From the first record through the last, copy each one exactly.

=== Begin Enclosure ===

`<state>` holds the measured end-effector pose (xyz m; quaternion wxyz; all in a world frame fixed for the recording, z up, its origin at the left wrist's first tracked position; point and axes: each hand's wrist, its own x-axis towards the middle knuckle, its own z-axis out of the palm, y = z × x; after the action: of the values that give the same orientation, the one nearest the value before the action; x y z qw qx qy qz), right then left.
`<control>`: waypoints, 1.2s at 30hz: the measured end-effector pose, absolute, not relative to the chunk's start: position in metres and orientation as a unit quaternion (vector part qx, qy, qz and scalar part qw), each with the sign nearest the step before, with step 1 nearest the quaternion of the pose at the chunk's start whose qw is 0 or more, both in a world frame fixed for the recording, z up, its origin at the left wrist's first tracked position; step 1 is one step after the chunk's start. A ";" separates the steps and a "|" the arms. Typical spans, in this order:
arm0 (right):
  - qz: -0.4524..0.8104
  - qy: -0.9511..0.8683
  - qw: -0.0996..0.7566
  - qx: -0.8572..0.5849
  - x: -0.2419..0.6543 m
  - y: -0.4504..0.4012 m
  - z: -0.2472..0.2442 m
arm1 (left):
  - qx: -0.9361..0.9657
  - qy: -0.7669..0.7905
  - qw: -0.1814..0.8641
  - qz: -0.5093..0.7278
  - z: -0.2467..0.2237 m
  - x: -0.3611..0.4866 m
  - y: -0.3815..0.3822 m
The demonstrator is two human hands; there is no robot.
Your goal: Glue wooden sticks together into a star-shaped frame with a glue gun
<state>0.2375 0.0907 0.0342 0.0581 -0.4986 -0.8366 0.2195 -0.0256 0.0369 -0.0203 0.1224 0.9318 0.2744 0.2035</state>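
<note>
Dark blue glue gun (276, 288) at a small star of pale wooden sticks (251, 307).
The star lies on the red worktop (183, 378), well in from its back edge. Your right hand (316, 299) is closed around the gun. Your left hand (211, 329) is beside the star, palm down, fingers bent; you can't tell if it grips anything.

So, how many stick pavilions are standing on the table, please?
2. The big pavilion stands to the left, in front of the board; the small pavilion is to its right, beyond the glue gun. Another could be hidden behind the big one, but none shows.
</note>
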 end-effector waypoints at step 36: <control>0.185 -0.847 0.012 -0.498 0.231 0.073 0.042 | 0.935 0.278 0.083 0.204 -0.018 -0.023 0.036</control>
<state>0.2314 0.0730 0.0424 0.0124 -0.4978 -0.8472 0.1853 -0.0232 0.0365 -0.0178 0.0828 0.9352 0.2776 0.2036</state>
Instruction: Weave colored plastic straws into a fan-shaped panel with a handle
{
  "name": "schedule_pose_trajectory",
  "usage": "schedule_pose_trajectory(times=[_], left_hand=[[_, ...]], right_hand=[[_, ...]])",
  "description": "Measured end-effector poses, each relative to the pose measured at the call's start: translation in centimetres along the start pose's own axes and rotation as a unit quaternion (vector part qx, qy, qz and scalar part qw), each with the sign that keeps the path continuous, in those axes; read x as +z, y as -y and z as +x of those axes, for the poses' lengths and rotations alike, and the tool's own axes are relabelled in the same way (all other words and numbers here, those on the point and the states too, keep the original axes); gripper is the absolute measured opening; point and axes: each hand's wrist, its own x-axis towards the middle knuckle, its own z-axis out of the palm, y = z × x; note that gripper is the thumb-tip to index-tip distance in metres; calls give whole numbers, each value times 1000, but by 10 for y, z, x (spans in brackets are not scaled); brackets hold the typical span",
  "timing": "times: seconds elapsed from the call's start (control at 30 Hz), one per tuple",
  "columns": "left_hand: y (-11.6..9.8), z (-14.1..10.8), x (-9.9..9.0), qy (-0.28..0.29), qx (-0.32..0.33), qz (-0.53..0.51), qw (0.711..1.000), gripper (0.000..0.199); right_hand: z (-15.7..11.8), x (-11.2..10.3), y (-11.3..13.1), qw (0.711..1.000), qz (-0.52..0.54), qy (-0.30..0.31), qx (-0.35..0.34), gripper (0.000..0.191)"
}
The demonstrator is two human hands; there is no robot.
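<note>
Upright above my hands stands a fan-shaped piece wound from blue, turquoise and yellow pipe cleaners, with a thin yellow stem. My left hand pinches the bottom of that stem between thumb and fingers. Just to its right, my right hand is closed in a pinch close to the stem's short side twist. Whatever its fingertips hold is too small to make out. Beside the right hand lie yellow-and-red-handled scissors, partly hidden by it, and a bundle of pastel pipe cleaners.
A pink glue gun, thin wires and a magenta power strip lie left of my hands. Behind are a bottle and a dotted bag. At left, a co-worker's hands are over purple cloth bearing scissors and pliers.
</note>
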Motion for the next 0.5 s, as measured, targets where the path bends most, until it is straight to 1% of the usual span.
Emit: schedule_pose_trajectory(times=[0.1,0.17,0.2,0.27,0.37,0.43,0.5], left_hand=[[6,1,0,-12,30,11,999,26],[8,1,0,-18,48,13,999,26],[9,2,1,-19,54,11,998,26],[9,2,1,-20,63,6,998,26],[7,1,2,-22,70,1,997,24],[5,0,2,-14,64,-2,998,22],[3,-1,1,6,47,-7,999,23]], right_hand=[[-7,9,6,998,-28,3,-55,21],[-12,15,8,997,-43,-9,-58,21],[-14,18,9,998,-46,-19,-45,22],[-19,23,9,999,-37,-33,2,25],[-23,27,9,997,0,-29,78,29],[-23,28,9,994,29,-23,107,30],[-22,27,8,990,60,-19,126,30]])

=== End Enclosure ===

Exercise result -
`<state>` holds the measured end-effector pose (xyz m; quaternion wxyz; all in a world frame fixed for the recording, z up, its origin at the left wrist's first tracked position; point and axes: each hand's wrist, its own x-axis towards the middle knuckle, its own z-axis out of the palm, y = z × x; after the action: of the values that give the same orientation, the one nearest the value before the action; x y z qw qx qy qz), right then left.
`<control>`: waypoints, 1.2s at 30hz: the measured end-effector pose, absolute, not relative to the chunk's start: position in metres and orientation as a unit quaternion (vector part qx, qy, qz and scalar part qw), each with the sign nearest the step before, with step 1 nearest the quaternion of the pose at the chunk's start whose qw is 0 or more, both in a world frame fixed for the recording, z up, its origin at the left wrist's first tracked position; step 1 is one step after the chunk's start. A ";" separates the steps and a "|" the arms. Typical spans, in this order:
arm0 (right):
  - qz: -0.4524..0.8104
  - qy: -0.9511..0.8683
  - qw: -0.0996..0.7566
  - qx: -0.8572..0.5849
  - x: -0.2419..0.6543 m
  - y: -0.4504..0.4012 m
  - z: -0.2472..0.2442 m
arm1 (left):
  - qx: -0.9361..0.9657
  - qy: -0.7669..0.7905
  - qw: -0.1814..0.8641
  - qz: -0.5093..0.7278
  - z: -0.2467..0.2237 m
  - x: -0.3611..0.4866 m
  - y: -0.3815..0.3822 m
The demonstrator is two human hands; there is no robot.
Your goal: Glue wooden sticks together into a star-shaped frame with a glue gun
<state>0.2375 0.0907 0.0342 0.0581 -0.4986 -0.8366 0.2195 -0.0256 0.0369 -0.0203 0.1224 0.9318 0.2744 0.2035</state>
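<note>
Dark blue glue gun (276, 288) at a small star of pale wooden sticks (251, 307).
The star lies on the red worktop (183, 378), well in from its back edge. Your right hand (316, 299) is closed around the gun. Your left hand (211, 329) is beside the star, palm down, fingers bent; you can't tell if it grips anything.

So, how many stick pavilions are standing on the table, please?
2. The big pavilion stands to the left, in front of the board; the small pavilion is to its right, beyond the glue gun. Another could be hidden behind the big one, but none shows.
</note>
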 end-effector waypoints at step 36: <control>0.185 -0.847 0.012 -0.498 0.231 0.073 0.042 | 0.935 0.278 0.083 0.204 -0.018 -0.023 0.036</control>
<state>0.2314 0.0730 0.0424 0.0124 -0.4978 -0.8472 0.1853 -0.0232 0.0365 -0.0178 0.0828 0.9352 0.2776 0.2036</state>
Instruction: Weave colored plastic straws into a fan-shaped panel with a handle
{
  "name": "schedule_pose_trajectory",
  "usage": "schedule_pose_trajectory(times=[_], left_hand=[[_, ...]], right_hand=[[_, ...]])",
  "description": "Measured end-effector poses, each relative to the pose measured at the call's start: translation in centimetres along the start pose's own axes and rotation as a unit quaternion (vector part qx, qy, qz and scalar part qw), each with the sign that keeps the path continuous, in those axes; read x as +z, y as -y and z as +x of those axes, for the poses' lengths and rotations alike, and the tool's own axes are relabelled in the same way (all other words and numbers here, those on the point and the states too, keep the original axes); gripper is the absolute measured opening; point and axes: each hand's wrist, its own x-axis towards the middle knuckle, its own z-axis out of the palm, y = z × x; note that gripper is the thumb-tip to index-tip distance in metres; calls give whole numbers, each value times 1000, but by 10 for y, z, x (spans in brackets are not scaled); brackets hold the typical span",
  "timing": "times: seconds elapsed from the call's start (control at 30 Hz), one per tuple",
  "columns": "left_hand: y (-11.6..9.8), z (-14.1..10.8), x (-9.9..9.0), qy (-0.28..0.29), qx (-0.32..0.33), qz (-0.53..0.51), qw (0.711..1.000), gripper (0.000..0.199); right_hand: z (-15.7..11.8), x (-11.2..10.3), y (-11.3..13.1), qw (0.711..1.000), qz (-0.52..0.54), qy (-0.30..0.31), qx (-0.35..0.34), gripper (0.000..0.191)"
}
The demonstrator is two human hands; there is no robot.
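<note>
Upright above my hands stands a fan-shaped piece wound from blue, turquoise and yellow pipe cleaners, with a thin yellow stem. My left hand pinches the bottom of that stem between thumb and fingers. Just to its right, my right hand is closed in a pinch close to the stem's short side twist. Whatever its fingertips hold is too small to make out. Beside the right hand lie yellow-and-red-handled scissors, partly hidden by it, and a bundle of pastel pipe cleaners.
A pink glue gun, thin wires and a magenta power strip lie left of my hands. Behind are a bottle and a dotted bag. At left, a co-worker's hands are over purple cloth bearing scissors and pliers.
</note>
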Motion for the next 0.5 s, as measured, targets where the path bends most, until it is straight to 1% of the usual span.
Emit: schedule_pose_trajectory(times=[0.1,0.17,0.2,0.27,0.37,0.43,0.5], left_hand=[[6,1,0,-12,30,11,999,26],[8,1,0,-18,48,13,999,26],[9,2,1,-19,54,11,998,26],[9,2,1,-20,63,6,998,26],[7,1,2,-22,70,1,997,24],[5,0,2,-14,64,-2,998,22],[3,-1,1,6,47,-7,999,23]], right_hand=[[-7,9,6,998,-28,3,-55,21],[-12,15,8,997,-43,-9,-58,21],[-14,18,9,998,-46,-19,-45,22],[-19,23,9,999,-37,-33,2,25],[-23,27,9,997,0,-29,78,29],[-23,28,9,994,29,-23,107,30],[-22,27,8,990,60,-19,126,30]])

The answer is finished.